**WHAT IS EXPECTED**
Only the lines below from the one with "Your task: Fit" through the one with "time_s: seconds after" are to be written out, exactly and without any images.

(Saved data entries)
+ + +
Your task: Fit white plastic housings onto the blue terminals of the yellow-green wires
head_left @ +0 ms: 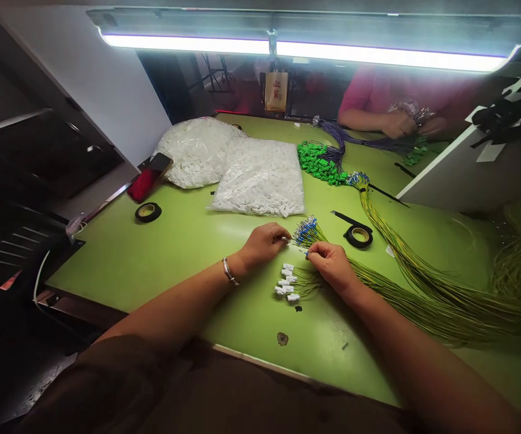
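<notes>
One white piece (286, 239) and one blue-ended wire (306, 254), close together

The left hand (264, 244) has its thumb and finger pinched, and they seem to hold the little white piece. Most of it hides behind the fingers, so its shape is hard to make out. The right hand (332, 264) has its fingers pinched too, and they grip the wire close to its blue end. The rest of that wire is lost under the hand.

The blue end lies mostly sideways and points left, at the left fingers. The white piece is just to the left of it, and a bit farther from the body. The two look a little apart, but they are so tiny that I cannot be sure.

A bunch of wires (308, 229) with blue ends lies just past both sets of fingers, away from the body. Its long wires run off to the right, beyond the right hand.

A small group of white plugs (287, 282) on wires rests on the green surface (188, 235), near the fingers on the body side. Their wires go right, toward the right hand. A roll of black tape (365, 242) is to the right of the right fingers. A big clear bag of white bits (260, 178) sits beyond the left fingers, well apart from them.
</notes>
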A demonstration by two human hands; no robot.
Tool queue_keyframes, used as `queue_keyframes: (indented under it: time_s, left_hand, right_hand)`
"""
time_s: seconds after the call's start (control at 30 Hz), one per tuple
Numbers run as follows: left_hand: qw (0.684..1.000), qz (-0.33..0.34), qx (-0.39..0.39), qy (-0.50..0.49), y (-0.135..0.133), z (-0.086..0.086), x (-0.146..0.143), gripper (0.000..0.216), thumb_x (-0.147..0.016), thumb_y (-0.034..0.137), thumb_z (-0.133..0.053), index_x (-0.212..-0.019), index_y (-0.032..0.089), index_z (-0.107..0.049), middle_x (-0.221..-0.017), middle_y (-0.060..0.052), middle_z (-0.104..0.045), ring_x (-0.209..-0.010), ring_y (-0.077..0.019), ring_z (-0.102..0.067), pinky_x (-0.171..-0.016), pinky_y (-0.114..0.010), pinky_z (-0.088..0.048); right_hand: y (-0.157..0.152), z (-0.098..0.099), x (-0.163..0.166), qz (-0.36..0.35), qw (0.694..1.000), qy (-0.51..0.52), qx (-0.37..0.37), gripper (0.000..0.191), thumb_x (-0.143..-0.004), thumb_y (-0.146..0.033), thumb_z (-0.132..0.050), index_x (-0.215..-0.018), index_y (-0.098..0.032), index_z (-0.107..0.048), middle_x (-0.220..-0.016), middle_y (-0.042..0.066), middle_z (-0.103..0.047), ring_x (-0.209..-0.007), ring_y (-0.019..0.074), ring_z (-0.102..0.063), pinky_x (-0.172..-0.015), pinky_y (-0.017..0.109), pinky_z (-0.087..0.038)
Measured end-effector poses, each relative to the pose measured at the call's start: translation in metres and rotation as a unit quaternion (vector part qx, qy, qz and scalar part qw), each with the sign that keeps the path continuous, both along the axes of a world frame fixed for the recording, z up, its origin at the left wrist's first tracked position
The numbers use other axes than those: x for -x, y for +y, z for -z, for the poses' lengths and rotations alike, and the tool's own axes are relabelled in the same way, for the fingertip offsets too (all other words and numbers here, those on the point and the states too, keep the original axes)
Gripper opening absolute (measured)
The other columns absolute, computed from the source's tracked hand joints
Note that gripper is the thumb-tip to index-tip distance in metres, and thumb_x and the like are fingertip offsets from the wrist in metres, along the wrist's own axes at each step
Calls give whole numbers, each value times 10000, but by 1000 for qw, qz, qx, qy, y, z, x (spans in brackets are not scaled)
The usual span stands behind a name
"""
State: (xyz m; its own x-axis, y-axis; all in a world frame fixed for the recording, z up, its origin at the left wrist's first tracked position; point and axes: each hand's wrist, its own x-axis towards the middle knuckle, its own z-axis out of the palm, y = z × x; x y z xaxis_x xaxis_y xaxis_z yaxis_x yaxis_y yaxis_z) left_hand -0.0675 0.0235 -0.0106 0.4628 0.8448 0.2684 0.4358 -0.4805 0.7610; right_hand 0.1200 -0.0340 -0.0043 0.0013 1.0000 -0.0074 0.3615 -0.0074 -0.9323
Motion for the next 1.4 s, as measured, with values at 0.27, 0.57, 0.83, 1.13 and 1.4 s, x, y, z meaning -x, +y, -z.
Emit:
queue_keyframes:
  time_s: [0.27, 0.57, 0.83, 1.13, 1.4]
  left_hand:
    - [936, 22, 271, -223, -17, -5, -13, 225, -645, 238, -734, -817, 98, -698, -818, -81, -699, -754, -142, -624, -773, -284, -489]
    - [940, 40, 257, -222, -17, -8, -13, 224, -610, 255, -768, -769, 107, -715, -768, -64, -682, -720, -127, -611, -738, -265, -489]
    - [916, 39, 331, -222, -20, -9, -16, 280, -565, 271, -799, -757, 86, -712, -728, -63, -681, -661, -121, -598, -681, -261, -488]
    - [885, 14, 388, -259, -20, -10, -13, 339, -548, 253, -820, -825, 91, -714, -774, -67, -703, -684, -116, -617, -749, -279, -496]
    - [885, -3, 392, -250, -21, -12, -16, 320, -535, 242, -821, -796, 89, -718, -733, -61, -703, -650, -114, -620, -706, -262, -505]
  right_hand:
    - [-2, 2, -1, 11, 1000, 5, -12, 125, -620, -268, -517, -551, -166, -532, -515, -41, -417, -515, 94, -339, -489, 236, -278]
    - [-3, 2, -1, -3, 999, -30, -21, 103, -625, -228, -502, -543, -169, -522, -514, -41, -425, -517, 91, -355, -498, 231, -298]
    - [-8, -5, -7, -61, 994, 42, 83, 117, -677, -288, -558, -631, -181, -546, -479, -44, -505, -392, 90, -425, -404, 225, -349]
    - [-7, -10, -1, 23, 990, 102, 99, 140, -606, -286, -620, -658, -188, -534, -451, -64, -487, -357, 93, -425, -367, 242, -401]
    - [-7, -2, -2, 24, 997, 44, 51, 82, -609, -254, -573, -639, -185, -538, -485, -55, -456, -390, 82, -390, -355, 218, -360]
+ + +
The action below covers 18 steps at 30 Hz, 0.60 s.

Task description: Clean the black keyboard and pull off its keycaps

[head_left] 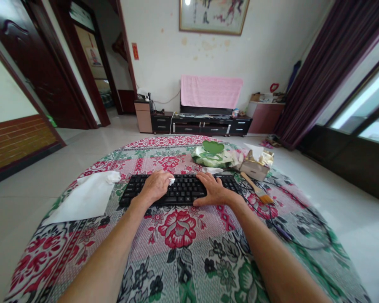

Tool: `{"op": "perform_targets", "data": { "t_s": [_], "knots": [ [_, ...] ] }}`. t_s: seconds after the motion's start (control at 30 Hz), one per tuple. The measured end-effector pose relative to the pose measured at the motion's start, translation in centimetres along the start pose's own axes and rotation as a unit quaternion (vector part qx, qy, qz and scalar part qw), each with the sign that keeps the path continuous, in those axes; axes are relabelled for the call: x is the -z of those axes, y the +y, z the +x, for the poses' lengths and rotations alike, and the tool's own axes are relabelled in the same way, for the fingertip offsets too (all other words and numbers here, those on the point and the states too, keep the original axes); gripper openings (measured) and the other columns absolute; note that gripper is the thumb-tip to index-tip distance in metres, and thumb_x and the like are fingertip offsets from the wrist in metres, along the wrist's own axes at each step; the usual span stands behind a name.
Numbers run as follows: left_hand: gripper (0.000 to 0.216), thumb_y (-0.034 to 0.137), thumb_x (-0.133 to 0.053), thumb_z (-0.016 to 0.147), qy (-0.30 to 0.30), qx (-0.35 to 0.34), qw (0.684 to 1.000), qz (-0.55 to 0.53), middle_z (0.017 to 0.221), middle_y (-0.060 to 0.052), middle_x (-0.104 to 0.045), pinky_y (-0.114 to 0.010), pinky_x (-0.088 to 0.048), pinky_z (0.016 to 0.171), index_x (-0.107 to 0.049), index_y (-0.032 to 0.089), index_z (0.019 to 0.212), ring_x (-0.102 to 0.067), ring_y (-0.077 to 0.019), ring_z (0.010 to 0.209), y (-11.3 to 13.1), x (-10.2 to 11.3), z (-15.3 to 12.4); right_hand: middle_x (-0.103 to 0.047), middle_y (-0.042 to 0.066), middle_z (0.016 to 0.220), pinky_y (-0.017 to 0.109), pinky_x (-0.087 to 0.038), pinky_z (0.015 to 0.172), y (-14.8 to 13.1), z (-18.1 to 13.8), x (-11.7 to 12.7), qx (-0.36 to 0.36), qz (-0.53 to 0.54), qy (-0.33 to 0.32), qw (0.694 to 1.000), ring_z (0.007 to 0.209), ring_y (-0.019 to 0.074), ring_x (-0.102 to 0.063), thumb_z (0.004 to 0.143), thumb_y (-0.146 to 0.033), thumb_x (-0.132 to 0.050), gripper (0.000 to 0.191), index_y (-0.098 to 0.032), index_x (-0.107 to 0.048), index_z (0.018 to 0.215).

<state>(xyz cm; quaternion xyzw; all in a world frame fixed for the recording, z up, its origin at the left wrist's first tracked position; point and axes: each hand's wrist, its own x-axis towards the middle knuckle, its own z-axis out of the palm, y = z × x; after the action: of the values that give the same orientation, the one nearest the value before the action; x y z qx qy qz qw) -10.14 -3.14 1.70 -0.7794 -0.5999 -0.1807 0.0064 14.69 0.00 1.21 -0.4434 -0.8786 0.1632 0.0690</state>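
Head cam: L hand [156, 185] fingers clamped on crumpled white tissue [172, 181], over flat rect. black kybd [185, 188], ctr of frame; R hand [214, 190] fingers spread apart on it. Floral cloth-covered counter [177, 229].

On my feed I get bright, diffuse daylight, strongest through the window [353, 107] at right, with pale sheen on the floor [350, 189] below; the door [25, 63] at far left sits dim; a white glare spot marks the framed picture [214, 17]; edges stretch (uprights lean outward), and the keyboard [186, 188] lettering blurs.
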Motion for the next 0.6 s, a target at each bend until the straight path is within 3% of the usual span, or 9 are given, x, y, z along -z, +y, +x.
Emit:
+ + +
**EXERCISE ANSWER**
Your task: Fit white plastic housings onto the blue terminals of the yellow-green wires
head_left @ +0 ms: 
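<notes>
One white piece (286, 239) and one blue-ended wire (306, 254), close together

The left hand (264, 244) has its thumb and finger pinched, and they seem to hold the little white piece. Most of it hides behind the fingers, so its shape is hard to make out. The right hand (332, 264) has its fingers pinched too, and they grip the wire close to its blue end. The rest of that wire is lost under the hand.

The blue end lies mostly sideways and points left, at the left fingers. The white piece is just to the left of it, and a bit farther from the body. The two look a little apart, but they are so tiny that I cannot be sure.

A bunch of wires (308, 229) with blue ends lies just past both sets of fingers, away from the body. Its long wires run off to the right, beyond the right hand.

A small group of white plugs (287, 282) on wires rests on the green surface (188, 235), near the fingers on the body side. Their wires go right, toward the right hand. A roll of black tape (365, 242) is to the right of the right fingers. A big clear bag of white bits (260, 178) sits beyond the left fingers, well apart from them.
</notes>
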A demonstration by two human hands; no robot.
Tool queue_keyframes, used as `queue_keyframes: (indented under it: time_s, left_hand, right_hand)`
"""
time_s: seconds after the call's start (control at 30 Hz), one per tuple

Nothing more remains to be added to this answer.